A Conservative senator is facing criticism for remarks about residential schools.
Lynn Beyak, a senator based in Northern Ontario, rose to speak during the Senate’s Tuesday session.
Beyak opened by stating that she wanted to present a different point of view on the residential school system.
“I speak partly for the record, but mostly in memory of the kindly and well-intentioned men and women and their descendants — perhaps some of us here in this chamber — whose remarkable works, good deeds and historical tales in the residential schools go unacknowledged for the most part,”
The schools were roundly condemned in a 2015 report released by the Truth and Reconciliation Commission, following six years of evidence-gathering across the country that included testimony from over 6,000 former students.

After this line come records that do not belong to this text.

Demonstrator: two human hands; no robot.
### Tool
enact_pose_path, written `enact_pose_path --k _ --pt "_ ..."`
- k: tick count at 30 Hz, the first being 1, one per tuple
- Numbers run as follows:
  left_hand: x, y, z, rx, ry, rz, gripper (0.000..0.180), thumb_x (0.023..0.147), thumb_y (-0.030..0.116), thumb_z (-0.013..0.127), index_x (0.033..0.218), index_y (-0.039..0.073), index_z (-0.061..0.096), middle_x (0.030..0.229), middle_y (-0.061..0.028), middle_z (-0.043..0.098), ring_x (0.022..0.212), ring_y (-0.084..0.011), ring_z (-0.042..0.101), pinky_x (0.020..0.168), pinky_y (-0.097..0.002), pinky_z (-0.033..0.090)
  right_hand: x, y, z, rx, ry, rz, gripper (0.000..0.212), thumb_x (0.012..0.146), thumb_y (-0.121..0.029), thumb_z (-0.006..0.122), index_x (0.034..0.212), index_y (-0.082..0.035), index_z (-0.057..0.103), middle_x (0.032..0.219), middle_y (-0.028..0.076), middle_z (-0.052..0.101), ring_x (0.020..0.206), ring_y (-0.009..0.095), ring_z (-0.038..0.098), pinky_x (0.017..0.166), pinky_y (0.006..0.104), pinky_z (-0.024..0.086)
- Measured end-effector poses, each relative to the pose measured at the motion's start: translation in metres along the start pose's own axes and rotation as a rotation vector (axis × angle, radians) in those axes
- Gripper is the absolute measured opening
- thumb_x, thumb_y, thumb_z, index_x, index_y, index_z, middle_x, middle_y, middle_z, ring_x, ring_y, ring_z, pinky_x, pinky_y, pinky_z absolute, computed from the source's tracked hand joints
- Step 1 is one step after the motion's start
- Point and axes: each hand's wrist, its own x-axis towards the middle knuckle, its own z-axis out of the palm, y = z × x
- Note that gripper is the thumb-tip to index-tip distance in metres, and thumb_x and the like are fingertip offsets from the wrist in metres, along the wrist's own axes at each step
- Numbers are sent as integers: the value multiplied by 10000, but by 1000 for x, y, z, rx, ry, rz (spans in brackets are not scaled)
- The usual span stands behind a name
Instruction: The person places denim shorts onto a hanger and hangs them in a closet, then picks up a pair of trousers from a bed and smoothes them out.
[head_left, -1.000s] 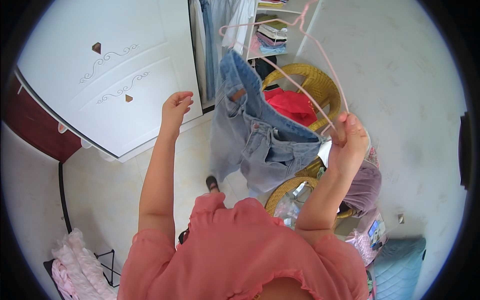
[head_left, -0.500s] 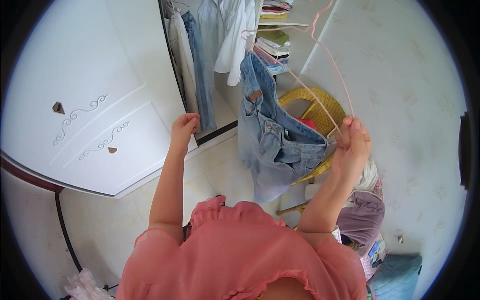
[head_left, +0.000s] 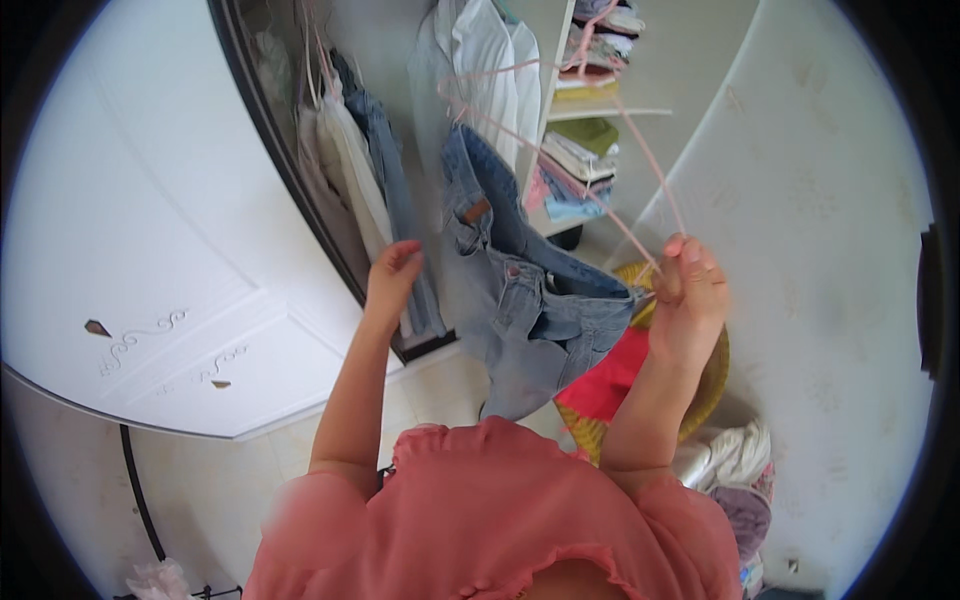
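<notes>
Right fingers [head_left: 692,254] tight on pink hanger [head_left: 665,190], left fingers [head_left: 404,250] curled, empty, above pale floor [head_left: 240,490] near white wardrobe [head_left: 140,200].

We see matt denim jeans [head_left: 510,345], a smooth hanger [head_left: 586,52], a smooth, faintly glossy wardrobe door [head_left: 120,220] and a rough, woven wicker chair [head_left: 716,378].
</notes>
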Motion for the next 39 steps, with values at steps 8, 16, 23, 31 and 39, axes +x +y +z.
enact_pose_path --k 8,16,23,31,39 --pt "64 34 35 -283 -134 131 677 872 234 572 1414 94 191 1439 -149 217 1317 -287 246 1008 -367 311 74 64 111 -195 -95 -8 256 897 -261 552 820 -25 615 600 -97 377 533 10 266 492 179 185" --pt "161 23 65 -203 -205 242 690 894 295 526 1409 24 156 1444 -179 207 1339 -273 200 1062 -322 204 135 143 168 -265 -172 -111 219 911 -216 516 831 -37 613 605 -84 406 537 10 300 494 178 212" --pt "226 38 63 -139 -272 282 632 907 315 497 1387 5 226 1414 -198 274 1331 -260 231 1067 -293 185 175 167 197 -251 -149 -105 244 923 -231 496 827 -40 613 575 -102 352 531 0 273 476 183 175" --pt "278 26 45 -126 -235 220 573 901 330 504 1355 42 306 1357 -227 347 1277 -287 329 1038 -308 254 212 187 209 -210 -97 -77 232 924 -203 491 820 -30 606 615 -83 414 558 13 320 493 184 246" --pt "298 14 -35 305 554 225 691 775 162 629 1334 -22 267 1355 -275 305 1263 -406 288 1041 -405 258 233 202 234 -207 -133 -115 229 928 -195 476 828 -40 613 598 -85 406 547 9 322 486 177 242"
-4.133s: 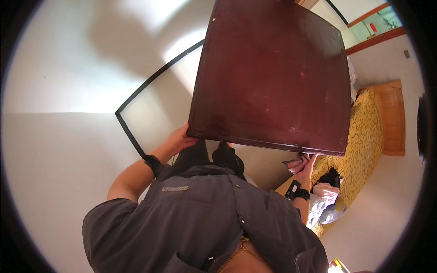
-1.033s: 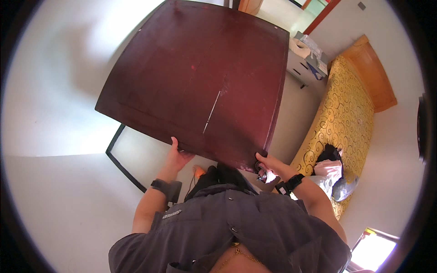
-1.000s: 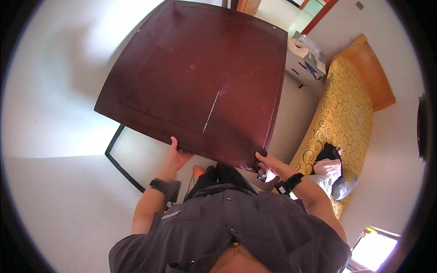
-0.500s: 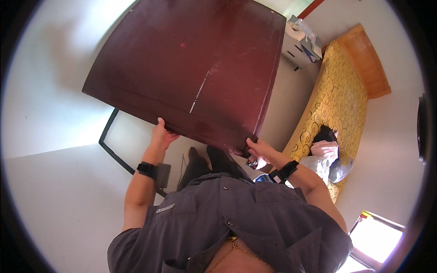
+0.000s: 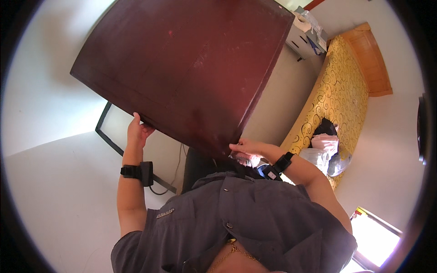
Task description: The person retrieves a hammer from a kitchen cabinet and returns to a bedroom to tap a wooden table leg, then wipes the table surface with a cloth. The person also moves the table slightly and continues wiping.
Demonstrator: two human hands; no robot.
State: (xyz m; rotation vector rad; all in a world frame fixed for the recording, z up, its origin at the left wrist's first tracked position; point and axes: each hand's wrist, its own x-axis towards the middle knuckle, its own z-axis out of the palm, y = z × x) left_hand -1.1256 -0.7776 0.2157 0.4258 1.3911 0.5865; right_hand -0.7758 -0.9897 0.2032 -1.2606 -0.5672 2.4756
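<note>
Clamped by the right hand (image 5: pixel 246 149), over what looks like crumpled cloth (image 5: pixel 245 159), at the near corner of a dark red panel (image 5: pixel 182 68); pinched by the left hand (image 5: pixel 139 131) farther left along that edge; stretching far beyond both and out of view, with long axis unclear.

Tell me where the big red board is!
In the head view, the big red board fills the upper middle, left of the yellow bed; the left hand holds its near edge, the right hand its near right corner.
</note>
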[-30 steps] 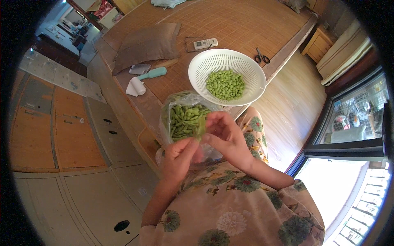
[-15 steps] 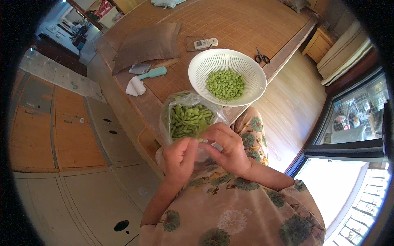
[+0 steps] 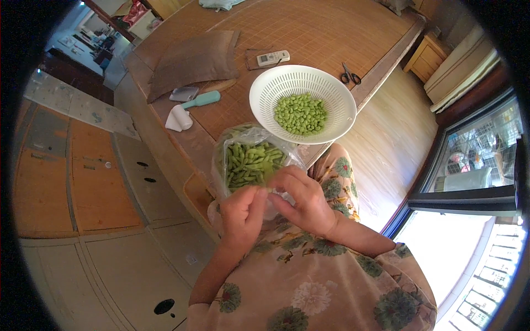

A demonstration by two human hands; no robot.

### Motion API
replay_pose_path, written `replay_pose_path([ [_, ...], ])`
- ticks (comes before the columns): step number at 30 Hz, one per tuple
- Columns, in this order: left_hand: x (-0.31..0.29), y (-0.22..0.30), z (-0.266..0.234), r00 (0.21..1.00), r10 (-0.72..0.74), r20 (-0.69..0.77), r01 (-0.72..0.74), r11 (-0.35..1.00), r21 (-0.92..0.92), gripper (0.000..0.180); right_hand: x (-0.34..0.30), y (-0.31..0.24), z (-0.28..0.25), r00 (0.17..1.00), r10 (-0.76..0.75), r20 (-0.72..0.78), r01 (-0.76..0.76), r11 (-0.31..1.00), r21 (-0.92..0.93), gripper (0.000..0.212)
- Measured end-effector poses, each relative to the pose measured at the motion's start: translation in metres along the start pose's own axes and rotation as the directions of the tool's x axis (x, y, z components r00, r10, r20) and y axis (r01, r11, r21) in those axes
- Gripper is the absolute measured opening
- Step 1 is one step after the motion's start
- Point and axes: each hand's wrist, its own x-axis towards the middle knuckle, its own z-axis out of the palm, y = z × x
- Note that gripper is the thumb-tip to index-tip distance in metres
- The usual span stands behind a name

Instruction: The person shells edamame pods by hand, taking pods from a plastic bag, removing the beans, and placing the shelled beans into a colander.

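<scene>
My left hand [image 3: 241,214] and my right hand [image 3: 303,199] meet over my lap, fingertips pinched together on a green soybean pod [image 3: 269,190]. Most of that pod is hidden by my fingers. Just beyond them, a clear plastic bag [image 3: 220,161] stands open, full of green soybean pods [image 3: 251,163]. Past the bag to the right sits a white slotted colander [image 3: 343,105], holding a heap of shelled green soybeans [image 3: 301,114].
The colander rests on a wide mat-covered surface [image 3: 314,33]. Around it lie scissors [image 3: 350,74], a remote control [image 3: 273,58], a brown pillow [image 3: 193,60] and a mint-green handle [image 3: 201,100] beside a white roll [image 3: 178,118]. Cabinets [image 3: 102,182] line the left.
The whole view has shifted slightly, with the things on the mat a little further left. Both hands keep almost the same place and their pinch on the pod.
</scene>
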Motion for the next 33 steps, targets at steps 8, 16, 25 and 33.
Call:
replay_pose_path([
  [8,0.001,-0.005,0.0,0.993,-0.116,0.006,0.116,0.988,-0.099,0.013,0.007,0.02,-0.016,0.979,0.197,-0.042,-0.191,0.975,0.115,0.016],
  [16,-0.018,-0.068,-0.049,0.872,-0.296,-0.388,0.247,0.953,-0.173,0.014,0.057,0.101,-0.064,0.962,0.093,-0.255,-0.182,0.918,-0.351,0.033],
  [25,-0.056,-0.196,-0.119,0.812,-0.416,-0.409,0.546,0.789,0.282,0.031,0.023,0.069,-0.044,0.938,0.304,-0.166,-0.295,0.953,0.073,0.009],
  [33,-0.054,-0.223,-0.101,0.844,-0.344,-0.412,0.423,0.899,0.116,0.025,-0.001,0.066,-0.022,0.918,0.389,0.077,-0.387,0.921,-0.041,0.009],
])
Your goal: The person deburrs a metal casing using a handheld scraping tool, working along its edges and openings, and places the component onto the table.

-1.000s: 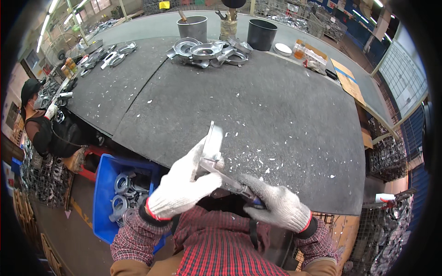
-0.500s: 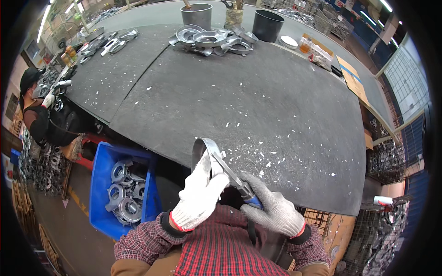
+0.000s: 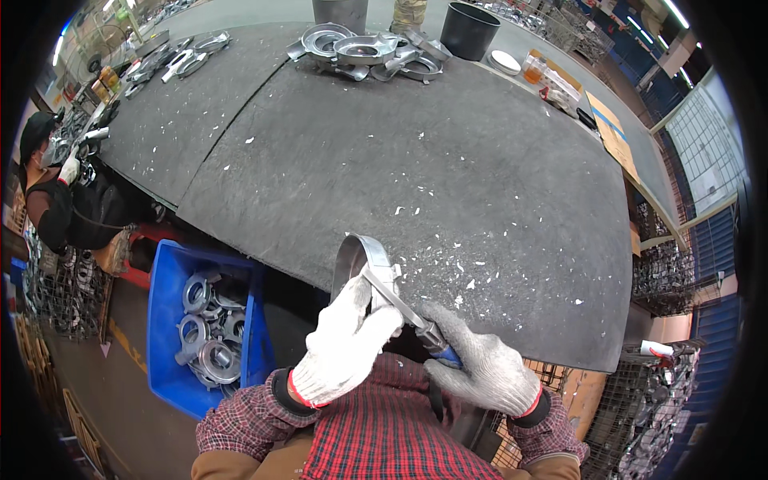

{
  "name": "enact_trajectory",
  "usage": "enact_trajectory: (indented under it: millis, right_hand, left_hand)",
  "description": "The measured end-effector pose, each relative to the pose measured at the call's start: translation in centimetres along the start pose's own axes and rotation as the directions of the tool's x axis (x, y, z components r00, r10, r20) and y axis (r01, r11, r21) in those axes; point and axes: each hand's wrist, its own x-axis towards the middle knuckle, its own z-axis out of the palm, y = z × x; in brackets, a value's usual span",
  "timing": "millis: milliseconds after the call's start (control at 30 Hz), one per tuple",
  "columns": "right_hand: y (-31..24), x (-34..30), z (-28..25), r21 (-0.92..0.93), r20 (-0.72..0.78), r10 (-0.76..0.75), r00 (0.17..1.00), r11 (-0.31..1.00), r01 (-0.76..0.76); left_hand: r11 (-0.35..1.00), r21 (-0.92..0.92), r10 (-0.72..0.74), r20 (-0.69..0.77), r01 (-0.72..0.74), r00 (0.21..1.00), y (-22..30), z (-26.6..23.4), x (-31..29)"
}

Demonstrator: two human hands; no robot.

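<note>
My left hand, in a white knit glove, is closed around a round silvery metal casting. The casting is tilted up on its edge at the table's near side. In my right hand, also gloved, is a hand tool with a blue and dark handle and a long narrow metal blade. The blade slants up and left, lying against the casting's rim near my left fingers. Whether it is a file or a scraper I cannot tell. My left fingers hide the lower part of the casting.
Metal shavings dot the dark table. Several castings are heaped at its far side near a black bucket. A blue bin at lower left holds more castings. At far left a co-worker handles parts.
The whole view has shifted slightly, with the far castings and the bin moving up and left. The blade has moved a little along the casting's rim; both grips are unchanged.
</note>
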Motion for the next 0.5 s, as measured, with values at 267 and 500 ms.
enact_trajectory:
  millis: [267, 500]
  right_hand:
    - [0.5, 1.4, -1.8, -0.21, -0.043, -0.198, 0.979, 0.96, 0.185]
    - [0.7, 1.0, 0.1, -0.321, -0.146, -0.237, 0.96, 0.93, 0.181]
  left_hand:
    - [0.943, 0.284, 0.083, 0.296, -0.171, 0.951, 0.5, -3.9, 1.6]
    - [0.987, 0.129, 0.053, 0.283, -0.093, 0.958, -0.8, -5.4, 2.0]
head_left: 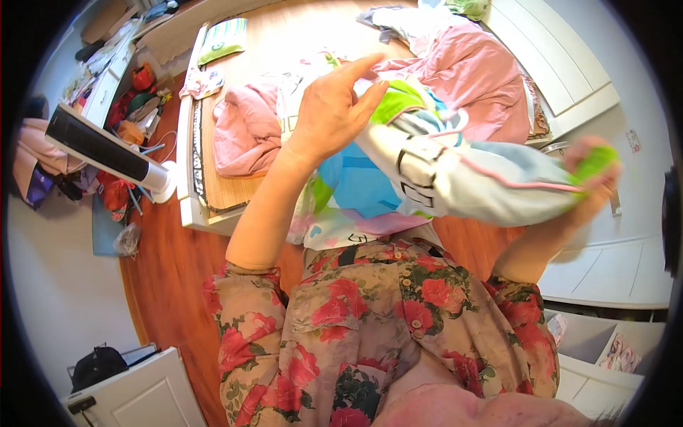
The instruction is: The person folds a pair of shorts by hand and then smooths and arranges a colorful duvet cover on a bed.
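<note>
A jacket (484, 178) in pale grey, white, blue and green, with pink piping and black outlined shapes, hangs stretched out in front of me. My right hand (601, 185), somewhat smeared by motion, is closed on the green cuff (592, 162) at the end of one sleeve. My left hand (331, 107) is raised over the jacket's other side, its fingers stretched out and thumb apart. Nothing shows in its grasp. Below the jacket, a white cloth with coloured hearts (341, 231) lies against my waist.
Before me is a bed (206, 206) with pink bedding (469, 78) and a green striped pillow (224, 39). A tall black-and-white tower fan (107, 149) leans in view at the left, near piled bags. White drawers (612, 274) stand at my right, a white door (142, 395) at lower left.
</note>
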Demonstrator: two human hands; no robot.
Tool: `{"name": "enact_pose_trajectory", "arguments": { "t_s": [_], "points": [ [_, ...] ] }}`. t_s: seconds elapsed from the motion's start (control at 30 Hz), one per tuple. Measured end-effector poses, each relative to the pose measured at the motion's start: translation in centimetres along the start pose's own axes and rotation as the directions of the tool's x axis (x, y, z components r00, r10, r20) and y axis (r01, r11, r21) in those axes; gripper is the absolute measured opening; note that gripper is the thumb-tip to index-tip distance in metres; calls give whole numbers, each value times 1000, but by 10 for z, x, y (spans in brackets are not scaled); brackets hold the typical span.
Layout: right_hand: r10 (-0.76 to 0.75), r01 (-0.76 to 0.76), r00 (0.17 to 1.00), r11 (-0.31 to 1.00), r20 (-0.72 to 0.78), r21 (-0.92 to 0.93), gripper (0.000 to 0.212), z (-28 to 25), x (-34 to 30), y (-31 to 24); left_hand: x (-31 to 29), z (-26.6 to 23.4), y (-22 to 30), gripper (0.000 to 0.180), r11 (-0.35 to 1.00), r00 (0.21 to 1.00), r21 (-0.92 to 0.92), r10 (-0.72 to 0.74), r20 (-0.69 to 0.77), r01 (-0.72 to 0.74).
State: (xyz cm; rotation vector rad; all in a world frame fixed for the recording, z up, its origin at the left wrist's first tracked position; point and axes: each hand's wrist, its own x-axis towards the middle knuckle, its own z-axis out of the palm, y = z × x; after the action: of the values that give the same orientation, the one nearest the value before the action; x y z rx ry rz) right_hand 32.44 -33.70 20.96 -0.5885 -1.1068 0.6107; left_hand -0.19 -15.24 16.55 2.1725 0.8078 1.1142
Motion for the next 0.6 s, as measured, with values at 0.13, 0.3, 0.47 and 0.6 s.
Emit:
{"name": "enact_pose_trajectory", "arguments": {
  "t_s": [0.13,0.3,0.47,0.6],
  "points": [
    [118,-6,987,710,111,-704,7,69,-27,75,-29,32,-21,76,978,965,-197,113,237,-66],
    [111,168,931,717,349,-677,14,100,-37,116,-63,90,3,67,908,862,-385,58,503,164],
    [321,128,750,787,578,-603,31,100,-74,169,-133,88,-48,31,858,855,-421,-40,516,294],
    [687,-93,610,558,395,-825,69,35,-75,242,-183,8,-48,36,618,710,-352,-588,387,703]
  ]
}}
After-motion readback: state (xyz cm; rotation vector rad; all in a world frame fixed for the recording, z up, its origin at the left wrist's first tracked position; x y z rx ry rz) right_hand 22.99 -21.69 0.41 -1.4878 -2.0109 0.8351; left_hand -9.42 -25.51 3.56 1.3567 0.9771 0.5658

The report denounced the schools as hotbeds of physical and sexual abuse of children and noted that thousands died of disease and malnutrition while attending the institutions.
Beyak went on to praise the Christian values instilled by the schools, noting the large number of Christians among the indigenous population near her home community of Dryden, Ont.
“Our forefathers who were involved with residential schools, some of them may even be related to you, were well-intentioned for the most part. And those who weren’t should be forgiven,” she said.
Beyak has previously criticized the TRC report for not “focusing on the good” done in residential schools. She touched on the theme again Tuesday.
“Obviously, the negative issues must be addressed. But it is unfortunate that they are sometimes magnified and considered more newsworthy than the abundance of good,” she said.
Beyak’s remarks drew a response from Senator Murray Sinclair, who previously served as the chair of the TRC.
“I am a bit shocked, senator, that you still hold some views that have been proven to be incorrect over the years,” said Sinclair. “But, nonetheless, I accept that you have the right to hold them.”
On Thursday, the Conservative Party of Canada issued talking points to MPs distancing the party from Beyak’s statements, noting they didn’t represent the official Conservative position.
Beyak was appointed to the Senate by then-Prime Minister Stephen Harper in 2013.